-- RECORDED DATA follows --

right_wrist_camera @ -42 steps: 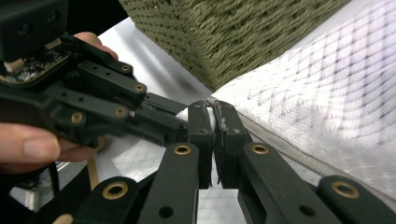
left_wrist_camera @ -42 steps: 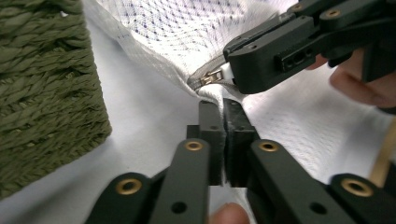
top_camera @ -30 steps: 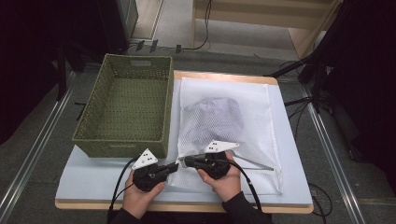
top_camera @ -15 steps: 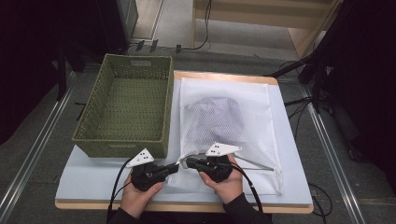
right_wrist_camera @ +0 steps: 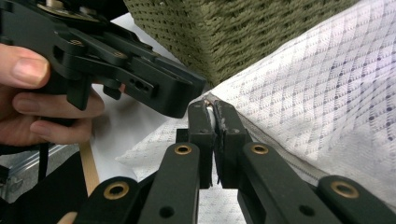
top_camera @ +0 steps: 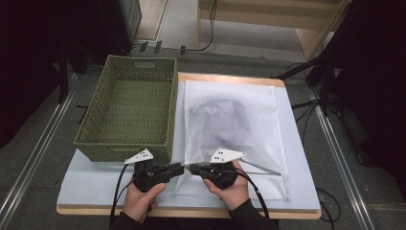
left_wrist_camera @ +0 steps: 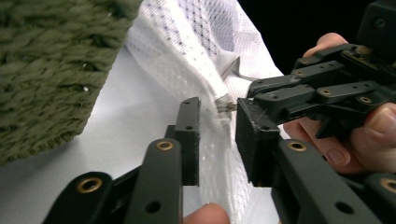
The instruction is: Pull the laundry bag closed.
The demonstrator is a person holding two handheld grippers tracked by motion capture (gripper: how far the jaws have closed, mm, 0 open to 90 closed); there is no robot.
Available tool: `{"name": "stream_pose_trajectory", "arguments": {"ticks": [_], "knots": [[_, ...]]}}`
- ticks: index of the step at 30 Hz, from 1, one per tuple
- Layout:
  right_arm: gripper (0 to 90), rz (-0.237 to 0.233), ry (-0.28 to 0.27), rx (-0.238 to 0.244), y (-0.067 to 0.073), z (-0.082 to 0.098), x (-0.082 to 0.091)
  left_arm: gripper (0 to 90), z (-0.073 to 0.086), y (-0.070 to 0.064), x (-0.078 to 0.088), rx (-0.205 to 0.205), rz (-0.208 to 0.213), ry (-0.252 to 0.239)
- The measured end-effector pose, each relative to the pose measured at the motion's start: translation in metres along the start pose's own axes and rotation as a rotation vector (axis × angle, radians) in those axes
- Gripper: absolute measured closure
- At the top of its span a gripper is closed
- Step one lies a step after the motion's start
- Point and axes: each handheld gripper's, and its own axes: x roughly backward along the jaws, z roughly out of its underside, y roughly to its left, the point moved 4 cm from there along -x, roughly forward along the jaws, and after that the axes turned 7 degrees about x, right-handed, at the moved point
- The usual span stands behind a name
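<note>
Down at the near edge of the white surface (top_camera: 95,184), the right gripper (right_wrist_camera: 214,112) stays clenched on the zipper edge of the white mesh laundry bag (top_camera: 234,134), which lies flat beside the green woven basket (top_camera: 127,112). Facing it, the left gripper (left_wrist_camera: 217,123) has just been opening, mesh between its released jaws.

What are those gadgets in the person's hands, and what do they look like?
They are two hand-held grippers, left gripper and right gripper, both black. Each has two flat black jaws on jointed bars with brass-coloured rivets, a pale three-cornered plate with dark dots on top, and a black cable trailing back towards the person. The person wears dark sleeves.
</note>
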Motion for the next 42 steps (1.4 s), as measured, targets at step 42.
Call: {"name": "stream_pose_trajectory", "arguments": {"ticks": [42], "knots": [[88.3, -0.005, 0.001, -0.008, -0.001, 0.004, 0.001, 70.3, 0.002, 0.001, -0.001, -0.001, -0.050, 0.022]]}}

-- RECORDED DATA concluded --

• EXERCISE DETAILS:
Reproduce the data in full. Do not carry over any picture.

• WRITTEN ANSWER:
right_wrist_camera @ -42 steps: 
left_wrist_camera @ -42 steps: 
top_camera @ -30 steps: 
top_camera @ -15 steps: 
right_wrist_camera @ +0 steps: 
top_camera @ +0 steps: 
left_wrist_camera @ +0 steps: 
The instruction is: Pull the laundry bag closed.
The demonstrator is a person holding two handheld grippers tracked by motion capture (gripper: how far the jaws have closed, mm, 0 open to 90 closed); there is no robot.
Available tool: `{"name": "stream_pose_trajectory", "arguments": {"ticks": [_], "knots": [[_, ...]]}}`
- ticks: index of the step at 30 Hz, from 1, one per tuple
- Layout:
  right_arm: gripper (0 to 90), rz (-0.237 to 0.233), ry (-0.28 to 0.27), rx (-0.238 to 0.244), y (-0.067 to 0.073), z (-0.082 to 0.098), x (-0.082 to 0.091)
  left_arm: gripper (0 to 90), z (-0.073 to 0.086), y (-0.070 to 0.064), x (-0.078 to 0.088), rx (-0.205 to 0.205), rz (-0.208 to 0.213), ry (-0.252 to 0.239)
- The measured end-effector pose, each relative to the pose measured at the motion's start: translation in metres along the start pose's own axes and rotation as a rotation vector (axis × angle, radians) in those axes
- Gripper: absolute measured closure
- At the top of its span a gripper is closed
- Step one lies a step after the motion's start
- Point and axes: each handheld gripper's, and its own axes: x roughly backward along the jaws, z roughly out of its underside, y roughly to its left, the point moved 4 cm from there along -x, roughly forward along the jaws, and after that the axes turned 7 degrees about x, right-handed, at the moved point
- The usual span stands behind a name
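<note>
Down at the near edge of the white surface (top_camera: 95,184), the right gripper (right_wrist_camera: 214,112) stays clenched on the zipper edge of the white mesh laundry bag (top_camera: 234,134), which lies flat beside the green woven basket (top_camera: 127,112). Facing it, the left gripper (left_wrist_camera: 217,123) has just been opening, mesh between its released jaws.

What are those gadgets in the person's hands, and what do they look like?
They are two hand-held grippers, left gripper and right gripper, both black. Each has two flat black jaws on jointed bars with brass-coloured rivets, a pale three-cornered plate with dark dots on top, and a black cable trailing back towards the person. The person wears dark sleeves.
</note>
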Motion for the next 42 steps (1.4 s), as measured, targets at step 42.
Call: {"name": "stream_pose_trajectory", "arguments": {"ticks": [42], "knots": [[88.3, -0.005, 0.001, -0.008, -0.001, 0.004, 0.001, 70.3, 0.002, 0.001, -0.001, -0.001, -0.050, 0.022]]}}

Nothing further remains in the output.